Lazarus had been dead in his tomb for four days, but when Jesus called him he walked out, alive. Maybe he was just sleeping in there, like those seven Ephesians, but the gospel of John gives us the very interesting detail that Martha, his sister, was worried he would smell.

A couple days later, Martha served Lazarus and Jesus supper, and now she’s in the fortunate position of being the patron saint of servants and cooks.

But if Lazarus died, and was brought back to life, wouldn’t you expect him to be doing something less ordinary than eating supper (even if it was with Jesus)? And why is she, not he, the saint?

Feast of the Seven Sleepers of Ephesus

250px-7sleepersmedievalmanuscriptThey look so sweet there, crowded into that little cave, while the Roman emperor’s minions are sealing it up. They were supposed to go up the mountain and stop believing in Jesus; instead they fell asleep. When the cave was unsealed, 300 years later, they were alive. It was a miracle, they told a bishop, but they didn’t get to enjoy it (or the fact that the emperors now, thanks to Constantine, made everyone believe in Jesus) because, soon after they woke up, they died.
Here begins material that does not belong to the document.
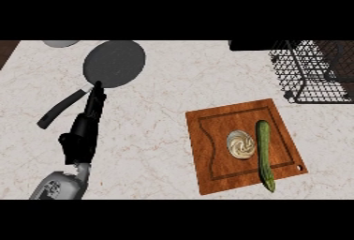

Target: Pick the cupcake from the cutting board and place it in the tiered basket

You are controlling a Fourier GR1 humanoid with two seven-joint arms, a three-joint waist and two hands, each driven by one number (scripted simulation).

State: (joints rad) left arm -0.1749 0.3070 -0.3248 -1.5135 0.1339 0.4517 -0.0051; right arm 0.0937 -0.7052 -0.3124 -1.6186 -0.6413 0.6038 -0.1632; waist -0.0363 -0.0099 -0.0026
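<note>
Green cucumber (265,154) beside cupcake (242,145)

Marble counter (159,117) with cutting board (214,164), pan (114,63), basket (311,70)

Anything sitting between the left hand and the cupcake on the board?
No. In the head view, only bare marble counter and a strip of cutting board separate the left hand from the cupcake. The cucumber lies beyond the cupcake.

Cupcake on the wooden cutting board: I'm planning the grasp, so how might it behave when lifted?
The small round cupcake with swirled pale frosting probably smears if touched from above. It looks short and wide, so unlikely to tip. The long green cucumber lies right beside it, so it may roll if bumped.
</note>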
What’s even stranger about this story is that it also appears in the Koran, which is quite specific about it: there were seven men and a dog, and, while they were asleep, their calendar was changed from solar to lunar, so they were really asleep, it helpfully points out, for 309 (lunar) years.
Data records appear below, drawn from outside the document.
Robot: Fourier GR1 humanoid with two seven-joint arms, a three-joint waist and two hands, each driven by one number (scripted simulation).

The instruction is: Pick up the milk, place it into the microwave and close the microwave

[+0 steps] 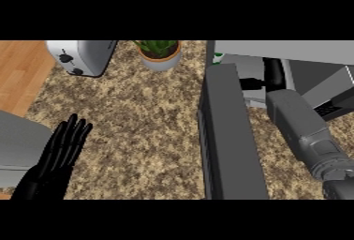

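You cannot see the milk's body: only a small green and white sliver point(219, 57) shows at one o'clock, past the open microwave door point(228, 136), and you cannot tell what it is. The right hand point(273, 75) reaches into the microwave point(276, 49); its fingers are hidden there, so its grip stays unknown. The toaster point(81, 56) at eleven o'clock and the potted plant point(160, 54) at twelve are cut by the upper edge. The door runs off the lower edge.
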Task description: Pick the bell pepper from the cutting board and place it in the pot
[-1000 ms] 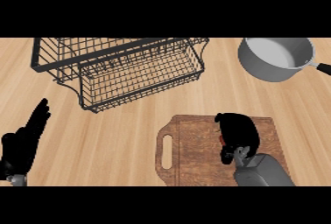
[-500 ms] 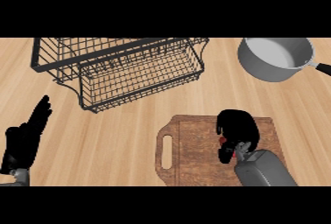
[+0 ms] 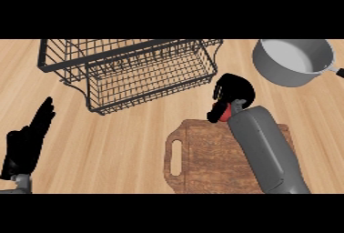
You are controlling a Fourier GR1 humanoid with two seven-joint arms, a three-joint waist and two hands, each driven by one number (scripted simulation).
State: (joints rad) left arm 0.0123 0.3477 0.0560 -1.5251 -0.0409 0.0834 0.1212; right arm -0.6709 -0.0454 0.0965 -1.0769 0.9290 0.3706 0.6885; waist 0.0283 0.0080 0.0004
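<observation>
My right hand (image 3: 232, 91) is curled round the red bell pepper (image 3: 221, 110), of which only a red sliver shows below the fingers. The hand hangs past the far edge of the brown cutting board (image 3: 208, 159), lifted off it, between the board and the wire rack. The grey pot (image 3: 294, 60) stands at the far right, its inside bare, up and to the right of the hand. My left hand (image 3: 28, 141) rests open at the left edge, fingers pointing up, away from everything.
A black wire dish rack (image 3: 134, 68) fills the far left and middle, its right corner close to my right hand. The pot's handle (image 3: 334, 69) runs off the right edge. The wooden counter (image 3: 121, 141) lies bare between the board and my left hand.
My right hand has risen from the middle of the cutting board with the pepper and moved toward the far side, closer to the pot. The left hand has barely shifted.
</observation>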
Feast of the First Martyrs of the Church of Rome

If you ever find yourself bored at an anti-abortion rally you can look quite pious by burying yourself in a copy of Butler’s Lives of the Saints. Today, you’d be able to read about all the Christians Nero blamed for the great Rome fire, who were thrown to dogs, or crucified, or made into human torches to light his garden party.
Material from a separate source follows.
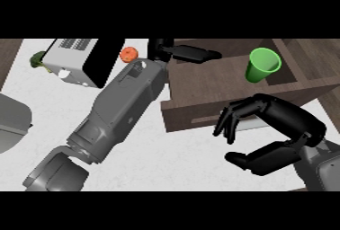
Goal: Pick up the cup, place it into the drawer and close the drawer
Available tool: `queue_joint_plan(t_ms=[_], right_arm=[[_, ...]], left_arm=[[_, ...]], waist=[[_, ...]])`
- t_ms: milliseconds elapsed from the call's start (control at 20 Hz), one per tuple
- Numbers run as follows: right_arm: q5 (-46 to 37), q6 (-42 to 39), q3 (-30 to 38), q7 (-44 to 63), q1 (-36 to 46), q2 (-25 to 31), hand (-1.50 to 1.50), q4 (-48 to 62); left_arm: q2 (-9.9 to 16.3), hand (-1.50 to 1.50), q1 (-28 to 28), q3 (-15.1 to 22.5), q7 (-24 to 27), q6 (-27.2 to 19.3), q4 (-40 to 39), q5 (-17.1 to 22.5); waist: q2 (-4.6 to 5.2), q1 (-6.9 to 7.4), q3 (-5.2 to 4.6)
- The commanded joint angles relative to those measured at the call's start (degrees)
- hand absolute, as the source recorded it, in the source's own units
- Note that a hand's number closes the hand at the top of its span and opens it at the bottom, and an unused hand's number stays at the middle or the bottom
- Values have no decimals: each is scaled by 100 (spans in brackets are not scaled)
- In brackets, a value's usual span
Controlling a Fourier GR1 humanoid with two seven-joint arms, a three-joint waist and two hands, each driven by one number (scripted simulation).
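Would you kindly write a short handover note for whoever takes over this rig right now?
Left hand: fingers straight, resting on the back left of the open drawer.
Right hand: curled, holding nothing, over the drawer's front edge.
Cup: green, standing upright inside the drawer at its right rear.
Done: cup is in the drawer.
Left: push the drawer shut.

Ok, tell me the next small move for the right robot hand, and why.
Probably press the right robot hand forward against the drawer front to push it shut. The green cup already sits inside the open drawer, the hand holds nothing, and its curled fingers hang just in front of the drawer face. The left robot hand rests at the drawer's far edge.
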State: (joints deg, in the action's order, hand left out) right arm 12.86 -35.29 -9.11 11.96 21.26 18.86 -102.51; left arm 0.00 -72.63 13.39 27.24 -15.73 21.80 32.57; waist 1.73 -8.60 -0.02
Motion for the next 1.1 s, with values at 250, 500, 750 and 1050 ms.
queue_joint_plan(t_ms=[250,500,750,1050], right_arm=[[-2634,526,-758,-525,-673,336,-150,38],[-3570,1140,-1052,-1200,-527,96,-150,1630],[-4240,1523,-1402,-1760,128,-255,-150,3474],[-4286,2048,-664,-2762,1203,-232,150,5675]], left_arm=[[0,-150,102,-125,372,-46,-53,406],[0,-150,443,-123,542,178,97,489],[174,-150,867,-224,553,428,476,484],[432,-150,1296,-121,390,649,1025,444]], waist=[[-89,525,10],[-100,814,9],[-120,1133,10],[-89,1391,24]])
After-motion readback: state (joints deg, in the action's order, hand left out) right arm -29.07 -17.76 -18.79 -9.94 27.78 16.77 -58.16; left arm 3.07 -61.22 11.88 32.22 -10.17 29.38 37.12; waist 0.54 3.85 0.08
Just try not to stand under one of those Choose Life signs.

The Solemnity of Sts. Peter and Paul

You can always tell when the Planned Parenthood clinic in Media is open by the groups of grim-faced people clustered outside holding grisly signs. It’s quite a scene, what with all the muttering, praying people; the clinic escorts; and a sad little statue of the Virgin Mary perched exemplarily on the sidewalk.

This clinic doesn’t even do abortions; so, righteous souls, what exactly is your beef?

And tell me this: why does your pro-life church mark saints’ days of death, instead of birth? Case in point: today, celebrating the crucifixion (head down) of St. Peter, and the beheading (with a sword) of St. Paul.